腰部脊柱管狭窄症術後の下肢の疼痛及びしびれを主とした下肢残存症状は,患者満足度の低下にも影響をおよぼし,その治療にも難渋する。本研究の目的は,経皮的電気刺激療法(Transcutaneous Electrical Nerve Stimulation;TENS)が腰部脊柱管狭窄症術後の下肢残存症状におよぼす効果について検討することである。
【方法】
当院にて腰部脊柱管狭窄症に対する後方除圧術を受け,術後に疼痛及びしびれの下肢残存症状を認めた患者40名(男24例:女16例,平均年齢68.8歳)を前向きにサンプリングした。群分けは,TENS介入+従来リハビリ群(以下;TENS群)と従来リハビリ群(以下;control群)とし,手術施行月別に振り分けた。
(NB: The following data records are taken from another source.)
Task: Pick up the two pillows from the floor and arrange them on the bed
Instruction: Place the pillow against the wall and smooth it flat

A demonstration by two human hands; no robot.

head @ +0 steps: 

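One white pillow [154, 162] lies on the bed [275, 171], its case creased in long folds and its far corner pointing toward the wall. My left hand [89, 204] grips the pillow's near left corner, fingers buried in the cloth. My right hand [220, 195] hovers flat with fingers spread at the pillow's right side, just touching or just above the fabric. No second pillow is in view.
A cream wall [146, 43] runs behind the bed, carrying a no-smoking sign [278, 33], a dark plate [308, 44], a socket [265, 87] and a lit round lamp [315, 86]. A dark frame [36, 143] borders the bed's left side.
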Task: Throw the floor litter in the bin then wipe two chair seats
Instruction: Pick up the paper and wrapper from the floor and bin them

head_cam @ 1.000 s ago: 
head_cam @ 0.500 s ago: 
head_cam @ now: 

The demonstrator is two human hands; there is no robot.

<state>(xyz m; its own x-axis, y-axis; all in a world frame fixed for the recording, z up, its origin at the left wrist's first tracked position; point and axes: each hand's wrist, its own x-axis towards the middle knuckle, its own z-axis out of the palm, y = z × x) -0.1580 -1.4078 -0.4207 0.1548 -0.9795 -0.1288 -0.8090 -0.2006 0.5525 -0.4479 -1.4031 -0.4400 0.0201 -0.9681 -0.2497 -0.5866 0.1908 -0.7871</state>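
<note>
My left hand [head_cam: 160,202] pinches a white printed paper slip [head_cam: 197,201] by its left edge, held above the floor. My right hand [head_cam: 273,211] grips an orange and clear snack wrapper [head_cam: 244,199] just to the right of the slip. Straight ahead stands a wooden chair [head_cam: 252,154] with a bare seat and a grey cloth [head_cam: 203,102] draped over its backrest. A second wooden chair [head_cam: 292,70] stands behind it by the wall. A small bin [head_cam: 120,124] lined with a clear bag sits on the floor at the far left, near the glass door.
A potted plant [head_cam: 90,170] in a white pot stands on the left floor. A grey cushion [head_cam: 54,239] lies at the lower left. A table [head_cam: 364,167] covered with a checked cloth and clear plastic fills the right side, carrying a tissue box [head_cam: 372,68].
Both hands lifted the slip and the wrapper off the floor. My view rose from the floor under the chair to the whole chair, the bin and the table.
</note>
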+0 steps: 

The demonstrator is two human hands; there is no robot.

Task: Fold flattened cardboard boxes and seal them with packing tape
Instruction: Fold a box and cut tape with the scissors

介入内容は,従来リハビリとしてADL指導と個々に応じた運動療法を実施し,TENSは下肢残存症状が強い部位を中心に1日10分間,周波数は100Hz,強度は不快感がなく痛みが生じない範囲で実施した。実施期間は,当院のClinical pathを基準に,リハビリ室に出室する術後4日目から退院日までとした。検討項目は,Primary outcomeとして安静時と歩行時の下肢疼痛及びしびれおよび歩行満足度のVAS(100mm scale),Secondly outcomeとしてPain drawingとJOABPEQの疼痛関連障害,腰椎機能障害,歩行機能障害,社会生活障害,心理的障害とし,術後4日(開始時),術後2週間(退院時),術後1カ月時において評価し,両群間でそれぞれの改善量および有効率を比較検討した。解析はt検定とMann-WhitneyのU検定を用い有意水準は5%未満とした。
【倫理的配慮,説明と同意】
研究の遂行に当たり,ヘルシンキ宣言の理念に基づき患者の人権擁護には十分の配慮を行い,研究に協力を依頼する患者には研究の目的を十分に理解が得るよう説明と同意を徹底した。また,患者の病状および個人情報の管理を徹底したうえでプライバシーの保護に配慮した。
【結果】
TENS群19例,control群21例であった。術後2週時において,有意な値は認められなかったが,境界領域の値を示したものは安静時下肢疼痛VASの改善量(TENS群9:control群1,P=0.089)であった。術後1カ月時においては,安静時下肢疼痛(TENS群11:control群1,P=0.020),歩行時下肢疼痛(TENS群10:control群0,P=0.033),歩行満足度(TENS群17:control群-9,P=0.018),それぞれのVAS改善量に有意な値を認めた。JOA BPEQは術後1カ月時の有効率で,疼痛機能障害(TENS群86.4%:control群47.1%,P=0.052),腰椎機能障害(TENS群50.0%:control群25.0%,P=0.064)に境界領域の値を示した。その他の検討項目においては有意な値は認められなかった。
【考察】
本研究の結果,TENSは腰部脊柱管狭窄症術後の下肢残存症状に対して有効であることが示唆された。TENSは過去に,肩関節術後,心臓バイパス術後,月経困難症等の侵害受容器性疼痛への効果が報告されており,神経障害性疼痛に対するTENSの効果は不明な点が多い。今回我々は混合性疼痛(侵害受容器性,神経障害性)と考えられている腰部脊柱管狭窄症術後の下肢残存症状に対するTENSの効果を前向き介入比較試験により実証することができた。一般的に,TENSの作用機序はPlacebo効果としての心理的要素,内因性疼痛抑制機構として脳脊髄液中のオピオイド物質が増加し疼痛伝達経路に抑制的に働くとの報告や,gate control theoryに基づき電気刺激が脊髄レベルでの痛みの経路を抑制し求心性神経線維の刺激により疼痛やしびれを緩和させるとの報告がある。本研究においても,これらの作用機序により術後残存症状に効果的であったと考える。
【理学療法学研究としての意義】
術後の創部痛に対するTENSの報告は散見されるが,腰部脊柱管狭窄症術後の下肢残存症状に対するTENSの前向き介入比較研究は存在しない。下肢残存症状に対するTENSは,物理的な特性を考慮すれば患者に負担をかけることなく,臨床的にも有効な手段であるため理学療法研究としても意義があると考える。